# [EXERCISE DATA]
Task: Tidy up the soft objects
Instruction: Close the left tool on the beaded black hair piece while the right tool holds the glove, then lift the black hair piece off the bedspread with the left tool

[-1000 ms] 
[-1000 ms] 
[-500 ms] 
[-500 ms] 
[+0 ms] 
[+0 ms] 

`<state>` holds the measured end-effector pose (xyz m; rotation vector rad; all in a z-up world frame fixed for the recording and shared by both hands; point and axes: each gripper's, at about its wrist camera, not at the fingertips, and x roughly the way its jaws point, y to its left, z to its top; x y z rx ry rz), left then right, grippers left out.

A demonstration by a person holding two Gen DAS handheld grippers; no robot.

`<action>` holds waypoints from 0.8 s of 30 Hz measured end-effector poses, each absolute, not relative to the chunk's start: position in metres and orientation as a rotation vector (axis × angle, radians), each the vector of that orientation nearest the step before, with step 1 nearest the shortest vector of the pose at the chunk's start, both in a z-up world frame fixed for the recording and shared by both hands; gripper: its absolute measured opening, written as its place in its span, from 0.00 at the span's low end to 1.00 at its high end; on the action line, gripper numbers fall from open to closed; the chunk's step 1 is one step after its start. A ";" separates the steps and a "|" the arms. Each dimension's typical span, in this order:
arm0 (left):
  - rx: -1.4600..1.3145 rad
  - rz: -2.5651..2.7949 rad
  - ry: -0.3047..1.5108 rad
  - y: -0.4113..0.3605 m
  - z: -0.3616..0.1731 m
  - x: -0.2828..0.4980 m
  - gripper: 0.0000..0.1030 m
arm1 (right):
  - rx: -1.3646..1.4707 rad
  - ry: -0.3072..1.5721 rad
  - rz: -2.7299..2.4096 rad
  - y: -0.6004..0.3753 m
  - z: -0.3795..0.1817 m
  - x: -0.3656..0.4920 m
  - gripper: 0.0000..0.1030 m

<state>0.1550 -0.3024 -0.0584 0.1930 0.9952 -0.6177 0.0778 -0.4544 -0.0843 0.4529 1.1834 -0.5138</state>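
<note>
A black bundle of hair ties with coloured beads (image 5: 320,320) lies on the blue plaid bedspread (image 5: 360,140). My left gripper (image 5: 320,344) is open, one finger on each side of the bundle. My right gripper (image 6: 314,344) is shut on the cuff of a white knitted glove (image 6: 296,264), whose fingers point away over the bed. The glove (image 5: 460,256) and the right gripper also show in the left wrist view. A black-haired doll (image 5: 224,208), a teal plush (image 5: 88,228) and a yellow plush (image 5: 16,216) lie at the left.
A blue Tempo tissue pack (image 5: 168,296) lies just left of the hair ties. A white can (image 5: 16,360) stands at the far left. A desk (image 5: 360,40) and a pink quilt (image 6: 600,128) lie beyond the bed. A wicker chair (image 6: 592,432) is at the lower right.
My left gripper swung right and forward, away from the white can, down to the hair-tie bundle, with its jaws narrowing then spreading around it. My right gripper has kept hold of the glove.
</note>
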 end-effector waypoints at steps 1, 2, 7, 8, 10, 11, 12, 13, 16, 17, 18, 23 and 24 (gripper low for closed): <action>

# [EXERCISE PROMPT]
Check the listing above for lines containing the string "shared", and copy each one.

# [RESPONSE TO THIS TASK]
`<state>` holds the measured end-effector pose (xyz m; rotation vector rad; all in a z-up world frame fixed for the recording and shared by both hands; point and axes: each gripper's, at about its wrist camera, not at the fingertips, and x roughly the way its jaws point, y to its left, z to its top; x y z rx ry rz), left then right, grippers left out.
`<action>` holds waypoints from 0.8 s of 30 Hz measured end-effector poses, each absolute, not relative to the chunk's start: position in metres and orientation as a rotation vector (axis × angle, radians), each the vector of that orientation nearest the step before, with step 1 nearest the shortest vector of the pose at the chunk's start, both in a z-up world frame fixed for the recording and shared by both hands; gripper: its absolute measured opening, written as its place in its span, from 0.00 at the span's low end to 1.00 at its high end; on the action line, gripper numbers fall from open to closed; the chunk's step 1 is one step after its start. A ";" separates the steps and a "|" the arms. Each dimension's typical span, in this order:

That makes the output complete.